Legionella Risk Assessments for Landlords

The importance of legionella risk assessments to landlords and the consequences of ignoring this check.


What is a Legionella Risk Assessment? 

Legionella bacteria can cause Legionnaires’ disease, a potentially fatal form of pneumonia. In 2016, the London landlord was fined £200,000 for failing to carry out a risk assessment on the legionella bacteria at his property. 

This section will cover the basics of Legionella risk assessment and how it is carried out by landlords. 


Legionella is a bacteria that thrives in warm water and can cause serious illness. Legionella risk assessment is used to identify the presence of this bacteria in water systems and prevent it from spreading. 

Legionella risk assessments are carried out by health inspectors and they are often required by landlords before they rent out their properties. 

How often should Legionella Risk Assessment be carried out? 

It depends on your current system and the results of your risk assessment. For open systems, such as cooling towers, evaporative condensers, and spa pools, at least quarterly testing is required. However, there may be situations in which more regular sampling is necessary. 

Every two years, the hot and cold water system should be evaluated for legionella threats at a minimum. It should also be repeated if there is cause to believe that the organization’s responsibilities are not being met or if the control mechanisms are insufficient. 

How can I prevent Legionnaires disease in my rental Property and be compliant with the law? 

As a landlord of a property, you are responsible for health and safety and must take the necessary actions to minimise the risks of legionella prior to your tenant moving in. You need to know how to:  

  • Identify and evaluate risk factors  
  • manage any risks and carry out a Risk Assessment where required 
  • prevent or manage any dangers  
  • Keep and maintain accurate records and perform any other necessary tasks. 

What Regulations apply to Legionella Risk Assessment? 

Employers and landlords, defined as anyone who rents out a residence or a portion of a home, are subject to legal requirements.  

Section 3(2) of the Health and Safety at Work Act of 1974 outlines landlord responsibilities for tenant safety. The act includes landlords in its definition of ‘self-employed’ individuals.  

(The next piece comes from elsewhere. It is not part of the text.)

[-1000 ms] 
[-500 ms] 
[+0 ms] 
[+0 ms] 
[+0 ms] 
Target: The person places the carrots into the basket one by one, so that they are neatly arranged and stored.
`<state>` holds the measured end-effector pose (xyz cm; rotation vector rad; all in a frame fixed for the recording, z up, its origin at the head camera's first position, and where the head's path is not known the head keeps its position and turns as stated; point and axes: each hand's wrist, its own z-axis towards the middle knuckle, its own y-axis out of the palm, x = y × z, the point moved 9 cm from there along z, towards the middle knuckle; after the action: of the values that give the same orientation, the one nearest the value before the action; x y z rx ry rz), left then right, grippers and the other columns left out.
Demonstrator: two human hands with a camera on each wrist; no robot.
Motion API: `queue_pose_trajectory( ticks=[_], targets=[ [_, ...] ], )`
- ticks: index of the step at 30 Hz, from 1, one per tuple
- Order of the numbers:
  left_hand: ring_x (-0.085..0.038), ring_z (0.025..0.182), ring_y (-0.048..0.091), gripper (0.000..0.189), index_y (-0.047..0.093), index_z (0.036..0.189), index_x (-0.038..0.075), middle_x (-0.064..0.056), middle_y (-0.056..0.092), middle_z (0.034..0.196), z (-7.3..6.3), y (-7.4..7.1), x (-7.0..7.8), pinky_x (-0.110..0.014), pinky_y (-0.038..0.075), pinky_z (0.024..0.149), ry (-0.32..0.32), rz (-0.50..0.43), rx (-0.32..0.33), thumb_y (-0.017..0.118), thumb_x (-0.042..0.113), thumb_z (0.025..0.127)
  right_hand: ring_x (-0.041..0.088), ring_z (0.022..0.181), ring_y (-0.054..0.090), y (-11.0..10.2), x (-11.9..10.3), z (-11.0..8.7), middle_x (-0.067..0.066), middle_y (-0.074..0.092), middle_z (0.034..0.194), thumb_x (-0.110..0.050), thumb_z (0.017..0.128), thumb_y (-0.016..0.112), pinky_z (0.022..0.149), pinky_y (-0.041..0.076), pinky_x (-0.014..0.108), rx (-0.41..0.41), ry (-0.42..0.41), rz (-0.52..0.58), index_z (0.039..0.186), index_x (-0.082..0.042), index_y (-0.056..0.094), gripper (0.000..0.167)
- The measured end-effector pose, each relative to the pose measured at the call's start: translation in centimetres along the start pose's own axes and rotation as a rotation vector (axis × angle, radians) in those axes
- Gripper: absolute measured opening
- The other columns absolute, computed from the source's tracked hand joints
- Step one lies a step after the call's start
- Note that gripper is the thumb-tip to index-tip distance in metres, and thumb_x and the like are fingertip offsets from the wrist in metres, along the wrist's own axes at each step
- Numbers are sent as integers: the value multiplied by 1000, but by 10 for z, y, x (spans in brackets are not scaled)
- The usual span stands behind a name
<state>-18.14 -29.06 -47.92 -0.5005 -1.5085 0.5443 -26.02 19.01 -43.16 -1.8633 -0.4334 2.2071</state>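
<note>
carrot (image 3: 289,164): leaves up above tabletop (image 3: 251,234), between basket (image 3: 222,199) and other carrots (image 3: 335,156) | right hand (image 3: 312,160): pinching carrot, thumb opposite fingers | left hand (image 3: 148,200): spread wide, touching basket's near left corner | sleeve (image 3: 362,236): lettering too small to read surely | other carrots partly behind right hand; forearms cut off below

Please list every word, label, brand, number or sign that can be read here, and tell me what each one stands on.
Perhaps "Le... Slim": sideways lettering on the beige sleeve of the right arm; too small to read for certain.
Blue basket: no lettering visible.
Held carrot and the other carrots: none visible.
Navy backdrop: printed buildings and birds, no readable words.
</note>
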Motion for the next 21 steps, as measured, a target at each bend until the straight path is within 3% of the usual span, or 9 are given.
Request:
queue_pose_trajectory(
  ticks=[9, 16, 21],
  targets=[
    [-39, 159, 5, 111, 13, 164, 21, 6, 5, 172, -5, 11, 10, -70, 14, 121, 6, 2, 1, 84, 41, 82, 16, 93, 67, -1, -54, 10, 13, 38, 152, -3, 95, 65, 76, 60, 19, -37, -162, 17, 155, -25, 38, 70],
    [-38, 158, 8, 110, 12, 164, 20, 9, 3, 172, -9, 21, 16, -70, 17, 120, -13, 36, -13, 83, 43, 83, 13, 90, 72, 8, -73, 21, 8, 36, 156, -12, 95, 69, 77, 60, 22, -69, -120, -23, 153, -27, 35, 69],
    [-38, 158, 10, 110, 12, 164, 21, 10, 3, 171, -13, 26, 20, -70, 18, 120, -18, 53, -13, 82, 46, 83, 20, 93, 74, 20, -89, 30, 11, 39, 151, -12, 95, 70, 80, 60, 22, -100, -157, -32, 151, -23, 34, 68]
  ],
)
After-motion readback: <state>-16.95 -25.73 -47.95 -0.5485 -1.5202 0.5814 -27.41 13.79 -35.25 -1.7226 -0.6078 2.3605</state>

Employers, individuals in control of the premises, and those with health and safety duties for others are classified as duty bearers.  

The Control of Compounds Hazardous to Health Regulations of 2002 (COSHH) mandates the control of the danger posed by a variety of hazardous substances, including biological agents (of which Legionella is one).  

The pertinent instructions are included in the L8 Approved Code of Practice (ACOP) of 2001, which was amended and reissued in November 2013. This is also known as “The control of Legionella bacteria in water systems: Approved Code of Practice” 

Whats is  Legionnaires’ disease? 

Inhaling tiny droplets of water infected with Legionella results in Legionnaires’ disease, a potentially lethal form of pneumonia. Legionella can grow in almost all hot and cold water systems that were created by humans. When conditions are favourable (i.e., a range of temperatures that are suitable for growth; the production and dispersion of water droplets (aerosols); the storage and/or recirculation of water; and the presence of ‘food’ for the organism to grow, such as rust, sludge, scale, biofilm, etc.), the bacteria may multiply, increasing the risk of exposure. Because the organism will infiltrate both large and small systems, it is essential to appropriately control risks in both. 

Who has a responsibility to carry out Legionella Risk Assessments? 

The law is quite clear: If you are a landlord and rent out your property (or even a room inside your own house), you have a responsibility to maintain the property in a safe and hazard-free manner in order to protect the health and safety of your tenant. A landlord is anybody who rents out a property they own for a period of less than seven years through a lease or a licence. Landlord duties apply to a range of accommodation used under a lease or a licence, including but not limited to residential premises. These include  

Private Landlords 

Housing Associations 

Local Authorities 


Housing Co-Ops 

When should a Legionella Risk Assessment be undertaken? 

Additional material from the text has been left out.